▸ **Task brief**
Down to the last line, print the data that follows exactly, without its pictures.

------------------------------------------------------------------------

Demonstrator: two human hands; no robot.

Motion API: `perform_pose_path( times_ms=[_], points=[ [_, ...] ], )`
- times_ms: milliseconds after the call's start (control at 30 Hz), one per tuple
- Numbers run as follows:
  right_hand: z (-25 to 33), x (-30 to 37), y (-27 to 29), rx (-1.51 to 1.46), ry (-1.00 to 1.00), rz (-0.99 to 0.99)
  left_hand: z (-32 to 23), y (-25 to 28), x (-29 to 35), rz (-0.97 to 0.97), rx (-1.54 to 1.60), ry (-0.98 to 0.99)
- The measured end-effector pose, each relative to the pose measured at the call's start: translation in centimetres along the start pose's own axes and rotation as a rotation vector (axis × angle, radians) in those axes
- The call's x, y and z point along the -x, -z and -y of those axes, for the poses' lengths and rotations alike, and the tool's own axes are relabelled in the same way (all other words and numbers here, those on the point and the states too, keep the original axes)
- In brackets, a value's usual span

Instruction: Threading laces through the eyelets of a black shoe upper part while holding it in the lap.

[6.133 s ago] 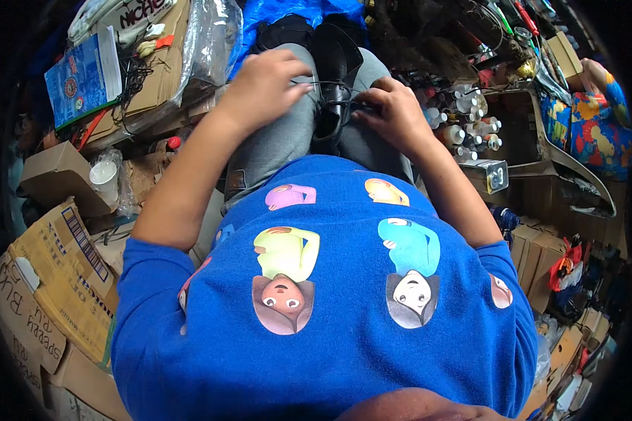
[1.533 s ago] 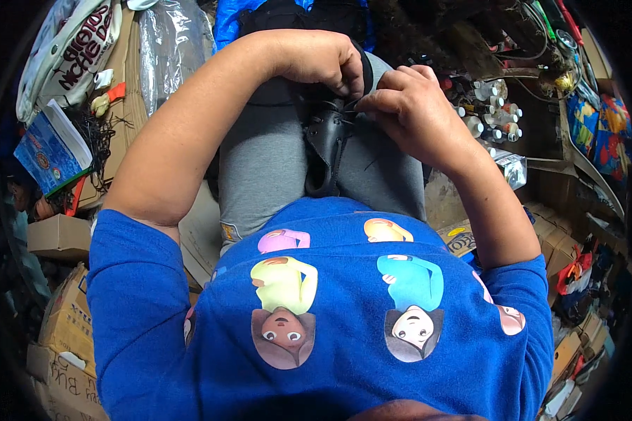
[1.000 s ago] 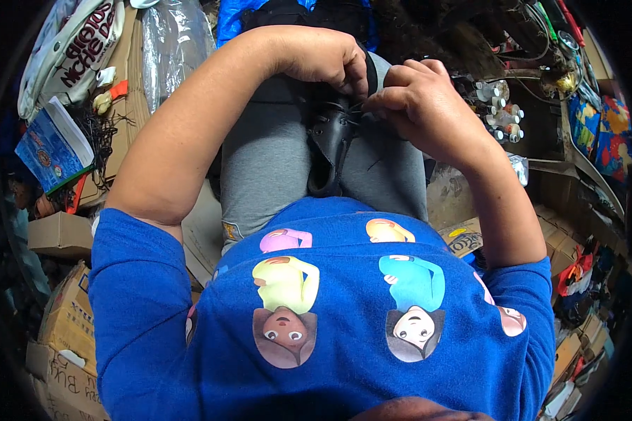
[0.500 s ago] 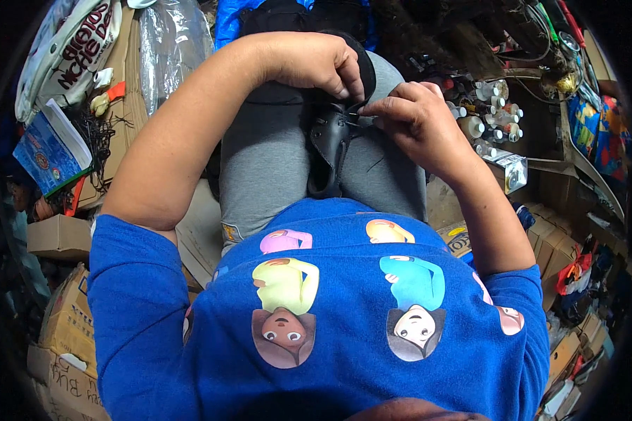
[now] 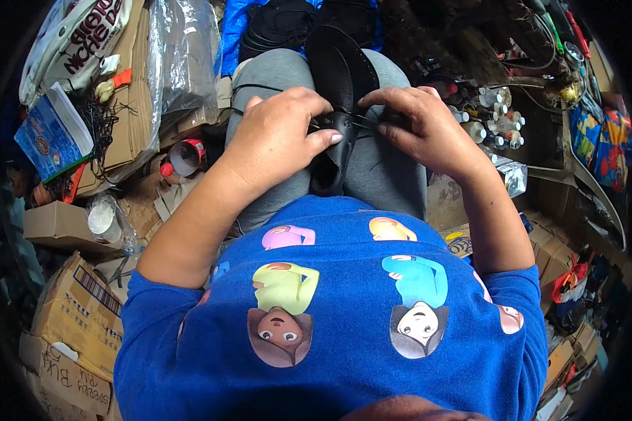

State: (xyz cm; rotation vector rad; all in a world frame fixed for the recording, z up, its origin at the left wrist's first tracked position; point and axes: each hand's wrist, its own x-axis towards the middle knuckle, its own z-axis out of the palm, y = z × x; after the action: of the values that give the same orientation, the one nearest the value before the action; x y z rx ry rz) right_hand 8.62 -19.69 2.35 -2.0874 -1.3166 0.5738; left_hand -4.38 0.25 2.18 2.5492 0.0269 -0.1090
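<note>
A black leather shoe upper [image 5: 343, 77] with stitch holes along its edge lies lengthwise between my grey-trousered thighs. Its narrower near part hangs toward my shirt. My left hand [image 5: 282, 137] grips the upper's left side near the middle, thumb on the leather and index finger bent at the edge. On the other side, my right hand [image 5: 416, 130] is closed with thumb and fingers bent around a thin dark thread [image 5: 364, 121] that runs to the leather. A dark strand also crosses my left thigh. The fingertips partly hide where thread and leather meet.
Black items on blue plastic [image 5: 277, 31] lie beyond my knees. To the right stand several small bottles [image 5: 502, 123]. Clear plastic sheeting [image 5: 186, 63], a blue booklet [image 5: 53, 137], a clear container with a red label [image 5: 186, 156] and cardboard boxes [image 5: 81, 316] crowd the left.
My left hand has come down and left from over the upper to its left side, uncovering the upper's far part. My right hand stays nearly in place.
</note>
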Motion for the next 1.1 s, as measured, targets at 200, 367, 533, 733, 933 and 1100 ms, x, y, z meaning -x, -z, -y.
perform_pose_path(
  times_ms=[200, 367, 533, 733, 933, 1100],
  points=[
    [-0.4, -0.8, 0.4, -0.066, -0.026, 0.077, 0.2, -1.8, 0.7, -0.113, 0.082, 0.032],
    [-0.3, -1.0, 1.4, 0.108, 0.063, 0.078, 0.3, -2.9, 1.3, -0.343, -0.013, -0.200],
    [0.1, -1.3, 1.6, 0.275, 0.162, 0.042, 0.9, -3.7, 1.3, -0.393, -0.076, -0.327],
    [0.6, -0.9, 1.3, 0.280, 0.133, 0.016, 0.9, -3.9, 1.1, -0.410, -0.152, -0.399],
    [1.2, -1.9, 2.1, 0.382, 0.184, 0.046, 1.1, -4.1, 0.9, -0.486, -0.238, -0.483],
    [1.9, -2.0, 1.8, 0.403, 0.147, 0.070, 1.1, -4.2, 0.9, -0.518, -0.263, -0.505]
  ],
)
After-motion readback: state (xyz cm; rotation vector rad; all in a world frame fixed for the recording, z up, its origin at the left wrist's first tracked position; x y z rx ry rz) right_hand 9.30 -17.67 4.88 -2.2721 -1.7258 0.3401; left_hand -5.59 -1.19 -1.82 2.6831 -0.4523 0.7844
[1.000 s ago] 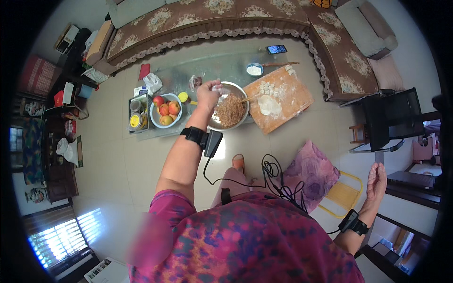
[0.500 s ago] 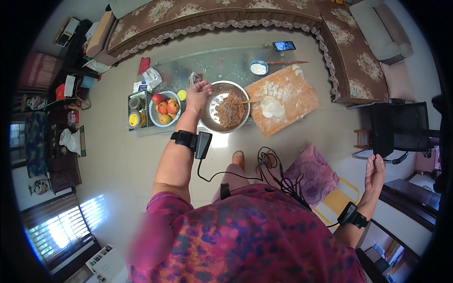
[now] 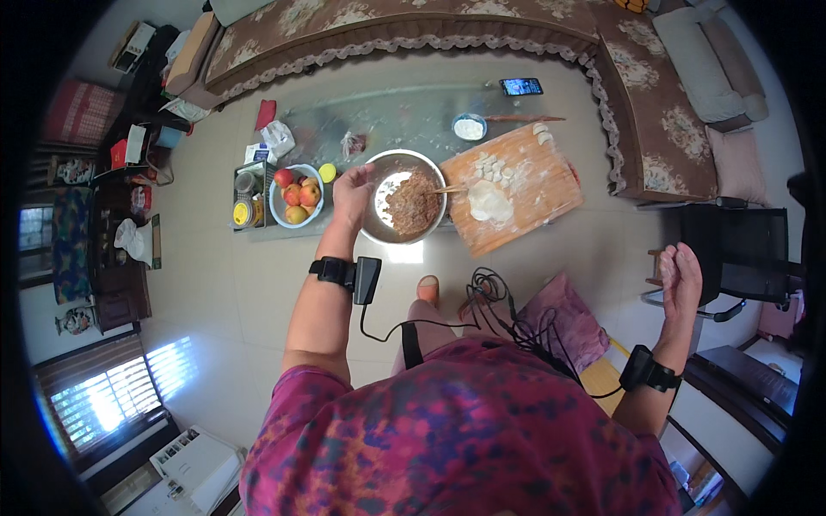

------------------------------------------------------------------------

▸ **Answer box**
Demonstrator: two human hands; no robot.

Motion API: `perform_pose_path( times_ms=[_], points=[ [_, ...] ], )`
- times_ms: milliseconds after the call's start (control at 30 Hz), one per tuple
- Numbers run as follows:
  right_hand: z (-25 to 33), x (-30 to 37), y (-27 to 29), rx (-1.51 to 1.46), ry (-1.00 to 1.00), rz (-0.99 to 0.99)
  left_hand: z (-32 to 23), y (-25 to 28), x (-29 to 35), rz (-0.97 to 0.97), rx (-1.54 to 1.60), ry (-0.98 to 0.99)
- The measured end-effector pose, each relative to the pose measured at the call's start: translation in centimetres along the start pose's own axes and rotation as a rotation vector (axis × angle, radians) in those axes
- The call's x, y and z point along the -x, -z and -y of those axes, for the poses' lengths and rotations alike, and the tool's own axes are relabelled in the same way (all other words and numbers here, those on the point and the states too, keep the original axes)
- In brackets, a value's usual span

Instruction: Threading laces through the eyelets of a black shoe upper part while holding it in the lap.

[6.133 s ago] 
[1.533 s ago] 
[1.000 s ago] 
[0.500 s ago] 
[now] 

State: (xyz cm; rotation vector rad; all in a world frame fixed for the recording, z up, its origin at the left wrist's first tracked position; point and axes: each hand's wrist, its own x-axis towards the middle knuckle, its own z-axis out of the palm, y = z × x; after the action: of the values that give the same orientation, the one nearest the value before the action; x y z rx ry rz) right_hand 8.62 -19.69 2.35 -2.0874 -1.3166 0.5738; left_hand -4.38 0.25 2.18 2.5492 0.0269 -0.1090
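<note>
A black leather shoe upper [image 5: 343, 77] with stitch holes along its edge lies lengthwise between my grey-trousered thighs. Its narrower near part hangs toward my shirt. My left hand [image 5: 282, 137] grips the upper's left side near the middle, thumb on the leather and index finger bent at the edge. On the other side, my right hand [image 5: 416, 130] is closed with thumb and fingers bent around a thin dark thread [image 5: 364, 121] that runs to the leather. A dark strand also crosses my left thigh. The fingertips partly hide where thread and leather meet.
Black items on blue plastic [image 5: 277, 31] lie beyond my knees. To the right stand several small bottles [image 5: 502, 123]. Clear plastic sheeting [image 5: 186, 63], a blue booklet [image 5: 53, 137], a clear container with a red label [image 5: 186, 156] and cardboard boxes [image 5: 81, 316] crowd the left.
My left hand has come down and left from over the upper to its left side, uncovering the upper's far part. My right hand stays nearly in place.
</note>
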Motion for the next 1.1 s, as measured, targets at 200, 367, 533, 733, 933 and 1100 ms, x, y, z meaning -x, -z, -y.
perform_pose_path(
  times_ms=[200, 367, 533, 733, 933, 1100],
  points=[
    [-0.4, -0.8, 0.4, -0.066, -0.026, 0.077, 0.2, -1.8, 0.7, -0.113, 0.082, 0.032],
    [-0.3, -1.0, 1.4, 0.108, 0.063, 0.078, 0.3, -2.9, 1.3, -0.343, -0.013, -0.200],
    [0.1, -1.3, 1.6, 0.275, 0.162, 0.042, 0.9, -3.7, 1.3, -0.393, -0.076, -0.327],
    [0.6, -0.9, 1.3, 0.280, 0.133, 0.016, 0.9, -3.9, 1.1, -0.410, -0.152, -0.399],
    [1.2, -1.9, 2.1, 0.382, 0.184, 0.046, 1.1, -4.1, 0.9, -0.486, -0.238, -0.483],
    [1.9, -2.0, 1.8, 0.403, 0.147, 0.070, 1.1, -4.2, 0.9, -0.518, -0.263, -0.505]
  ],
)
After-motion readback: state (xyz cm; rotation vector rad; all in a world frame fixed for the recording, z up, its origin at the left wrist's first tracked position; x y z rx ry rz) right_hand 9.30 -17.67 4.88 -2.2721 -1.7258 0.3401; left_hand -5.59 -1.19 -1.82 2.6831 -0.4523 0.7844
[1.000 s ago] 
[0.500 s ago] 
[now] 

The work on this exercise is now complete.